# Partitioning and performance

NOTE: THIS NOTEBOOK IS WORK IN PROGRESS.

As Iceberg tables grow to millions of files and trillions of rows, efficiently locating relevant data becomes critical. **Partitioning** is Iceberg's primary tool for this.

In this notebook:

* Why partitioning matters for large tables
* Iceberg's hidden partitioning vs. Hive-style partitioning
* Partition transforms: identity, bucket, truncate, and time-based
* Creating and querying partitioned tables
* Partition evolution: changing partition scheme without rewrites
* IoT-specific partitioning patterns

Partitioning allows Iceberg to skip entire partitions during query execution. For a table with 1 million files across 365 daily partitions, a single-day query needs to scan only ~2,700 files instead of all 1 million.

In [None]:
import os
import shutil
import daft
import pyarrow as pa
from pathlib import Path
from pyiceberg.catalog.sql import SqlCatalog
from pyiceberg.transforms import (
    IdentityTransform,
    BucketTransform,
    TruncateTransform,
    DayTransform,
    HourTransform,
    MonthTransform,
    YearTransform,
)

os.environ["DAFT_DASHBOARD_ENABLED"] = "0"
os.environ["DAFT_PROGRESS_BAR"] = "0"

warehouse_path = Path('../data/warehouse_partitioning').absolute()
shutil.rmtree(warehouse_path, ignore_errors=True)
warehouse_path.mkdir(parents=True, exist_ok=True)
catalog_db = warehouse_path / 'catalog.db'
catalog_db.unlink(missing_ok=True)

catalog = SqlCatalog(
    'partitioning_demo',
    **{'uri': f'sqlite:///{catalog_db}', 'warehouse': f'file://{warehouse_path}'}
)
catalog.create_namespace('demo')

# Load events data
df_events = daft.read_json('../data/input/events.jsonl')
print(f"Loaded {df_events.count_rows():,} events")
print("\nInferred schema:")
print(df_events.schema())

## Why partition?

Without partitioning, every query must check every file.
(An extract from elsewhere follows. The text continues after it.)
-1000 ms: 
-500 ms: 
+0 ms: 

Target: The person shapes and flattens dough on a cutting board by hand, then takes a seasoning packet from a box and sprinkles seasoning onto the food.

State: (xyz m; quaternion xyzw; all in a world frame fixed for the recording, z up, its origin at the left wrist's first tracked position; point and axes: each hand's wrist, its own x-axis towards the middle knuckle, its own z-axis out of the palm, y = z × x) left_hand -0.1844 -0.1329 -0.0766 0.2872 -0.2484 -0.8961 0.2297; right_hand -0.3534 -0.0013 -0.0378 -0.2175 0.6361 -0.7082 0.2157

With 10,000 Parquet files:

1. Read all 10,000 manifest entries
2. Check per-file statistics (min/max bounds) for each file
3. Read data files that pass the filter

With partitioning by event type (say 50 types), a query for one type:

1. Read manifest entries - and immediately **skip 49 out of 50 partitions** without checking file-level statistics
2. Read only files in the matching partition

This can be a 50x reduction in files to scan.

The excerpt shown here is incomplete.